Announcing the Congress API, By Andrei Scheinkman and Derek Willis, New York Times, January 8, 2009.
The initial release exposes four types of data: a list of members for a given Congress and chamber, details of a specific roll-call vote, biographical and role information about a specific member of Congress, and a member’s most recent positions on roll-call votes.
The four work together, so you can start by retrieving a list of members, find the one(s) you’re interested in and then fetch additional details through other calls. We built this service to work with other publicly available data sources, so you can identify members of Congress with a seven-character code from the Biographical Directory of the United States Congress. For individual member responses, we included the numeric ID assigned by GovTrack, a free and open-source service that monitors legislative activity.
Our data comes directly from the U.S. House and Senate Web sites, and is updated throughout the day while Congress is in session....
You have to register for an api-key to use the system, but it is free (for now). Check it out here!
(Note that this an API and returns XML so that you can build live data applications. You agree not to "archive any of the API content for access by users at any future date after you have finished using the service...." It is for building interactive applications.)
Bush Signing Statements Will Retire With Their Author, by Christopher Weaver, ProPublica, January 7, 2009.
"They will mean nothing" once Bush leaves office, said Stephen Saltzburg, a law professor at George Washington University and member of an American Bar Association task force that studied, and ultimately condemned, the practice of using signing statements to reject statutes. Presidents should veto laws they believe are unconstitutional, the task force said.
The National Coalition for History has the story: Presidential Records Reform Act is the First Bill Passed by the New House.

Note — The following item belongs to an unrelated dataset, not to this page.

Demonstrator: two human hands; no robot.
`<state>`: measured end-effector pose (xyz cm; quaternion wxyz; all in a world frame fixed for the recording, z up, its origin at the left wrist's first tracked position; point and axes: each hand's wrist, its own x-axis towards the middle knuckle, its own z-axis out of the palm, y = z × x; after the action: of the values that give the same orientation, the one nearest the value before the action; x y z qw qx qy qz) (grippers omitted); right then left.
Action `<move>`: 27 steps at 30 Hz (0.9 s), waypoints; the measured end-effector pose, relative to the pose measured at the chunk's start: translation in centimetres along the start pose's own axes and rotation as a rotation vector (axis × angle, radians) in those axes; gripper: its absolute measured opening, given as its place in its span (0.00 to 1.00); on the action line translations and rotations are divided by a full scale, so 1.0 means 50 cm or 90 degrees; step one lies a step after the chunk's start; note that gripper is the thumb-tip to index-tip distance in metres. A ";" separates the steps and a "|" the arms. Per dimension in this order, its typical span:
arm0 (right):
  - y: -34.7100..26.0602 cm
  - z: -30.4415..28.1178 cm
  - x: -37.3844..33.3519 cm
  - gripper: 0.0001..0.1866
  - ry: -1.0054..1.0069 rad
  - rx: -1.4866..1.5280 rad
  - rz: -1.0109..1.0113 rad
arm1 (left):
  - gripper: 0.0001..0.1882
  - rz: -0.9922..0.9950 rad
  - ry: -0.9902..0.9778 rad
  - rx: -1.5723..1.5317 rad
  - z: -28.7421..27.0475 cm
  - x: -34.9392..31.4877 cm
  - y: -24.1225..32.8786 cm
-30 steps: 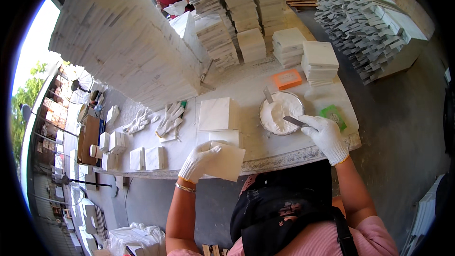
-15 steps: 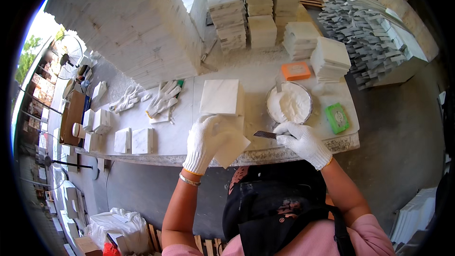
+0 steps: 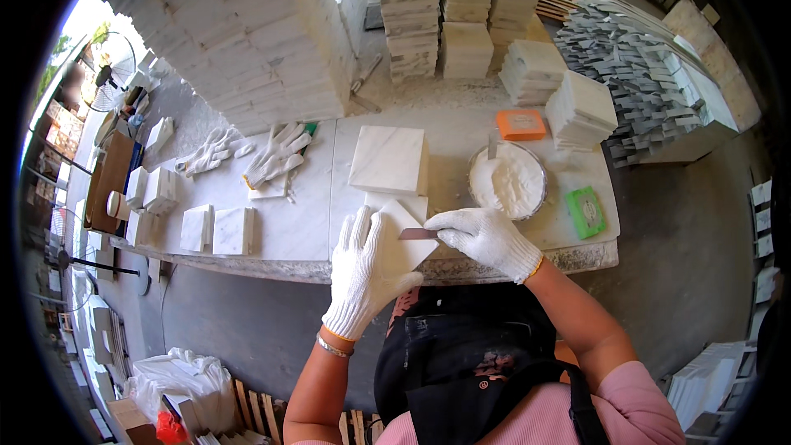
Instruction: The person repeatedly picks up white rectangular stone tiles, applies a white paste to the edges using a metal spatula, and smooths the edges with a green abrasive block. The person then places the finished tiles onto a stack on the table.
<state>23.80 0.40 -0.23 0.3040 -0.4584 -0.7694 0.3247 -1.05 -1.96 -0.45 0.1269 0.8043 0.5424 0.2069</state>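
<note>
A white marble tile (image 3: pixel 402 255) lies turned at an angle near the table's front edge. My left hand (image 3: pixel 362 268), in a white knit glove, rests on its left side with fingers stretched out and the thumb spread along the near side. In my gloved right hand (image 3: pixel 488 241), closed fingers grip a thin dark scraper blade (image 3: pixel 418 234), which reaches over the tile's right part. Just behind is a stack of square marble tiles (image 3: pixel 387 161). To the right stands a round bowl (image 3: pixel 541 189) of white paste (image 3: pixel 509 183), with a flat metal tool (image 3: pixel 493 147) sticking up from it.
An orange box (image 3: pixel 521 124) and a green box (image 3: pixel 586 213) flank the bowl. Spare gloves (image 3: pixel 276 156) and small tile stacks (image 3: pixel 233 231) lie at left. Tall tile stacks (image 3: pixel 247 41) rise behind. The table's front edge (image 3: pixel 560 260) runs close to my body.
The tile has gone from being held up at the front edge to lying lower on the table. My left hand has flattened out over it; the right hand has brought the blade leftward onto it.
</note>
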 end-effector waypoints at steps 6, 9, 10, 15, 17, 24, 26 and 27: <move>-0.018 0.001 -0.018 0.13 0.037 -0.111 -0.043 | 0.55 0.010 0.030 -0.026 0.006 -0.002 -0.007; -0.019 0.003 -0.024 0.14 0.031 -0.156 -0.035 | 0.54 0.022 0.045 -0.028 0.007 -0.001 -0.008; -0.020 0.005 -0.027 0.15 0.036 -0.152 -0.039 | 0.54 0.028 0.049 -0.027 0.007 -0.001 -0.008; -0.015 0.034 -0.037 0.16 0.077 -0.135 -0.074 | 0.54 0.014 0.032 -0.032 0.005 0.003 -0.002; -0.037 0.044 -0.042 0.17 -0.002 -0.130 -0.052 | 0.54 0.012 0.034 -0.036 0.008 0.005 -0.002; -0.008 0.012 -0.026 0.14 0.124 -0.021 -0.048 | 0.54 0.018 0.018 -0.027 0.005 0.004 -0.006; -0.006 -0.009 -0.018 0.14 0.119 -0.069 -0.055 | 0.54 0.012 0.019 -0.027 0.002 0.005 -0.004; -0.008 -0.012 -0.017 0.14 0.106 -0.063 -0.048 | 0.54 0.008 0.019 -0.034 0.002 0.005 -0.003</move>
<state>24.37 -0.37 0.32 0.3555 -0.4689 -0.7736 0.2354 -1.05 -1.67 -0.53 0.1387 0.8009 0.5333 0.2342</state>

The end may finally be in sight to the seven-year battle historians and archivists have waged to overturn President Bush’s Executive Order 13233 of November 2001 that restricted access to presidential records. On January 7, 2009, the House of Representatives approved H.R. 35, the “Presidential Records Act Amendments of 2009,” by an overwhelmingly bi-partisan vote of 359-58. H.R. 35 was chosen by the House leadership as the first piece of substantive legislation passed in 2009 as a symbol of government transparency.
The 2009 edition of the Statistical Abstract of the United States is now available from two sites:
- The 2009 Statistical Abstract. PDF and Excel
- Statistical Abstract of the United States, 2006-2009. PDF only.
It mystifies me that, with the problems of relying on proprietary formats and distributing data on CD-ROMs that became effectively unusable after a relatively short time, the Census Bureau is not making this essential publication available in a software neutral format such as CSV.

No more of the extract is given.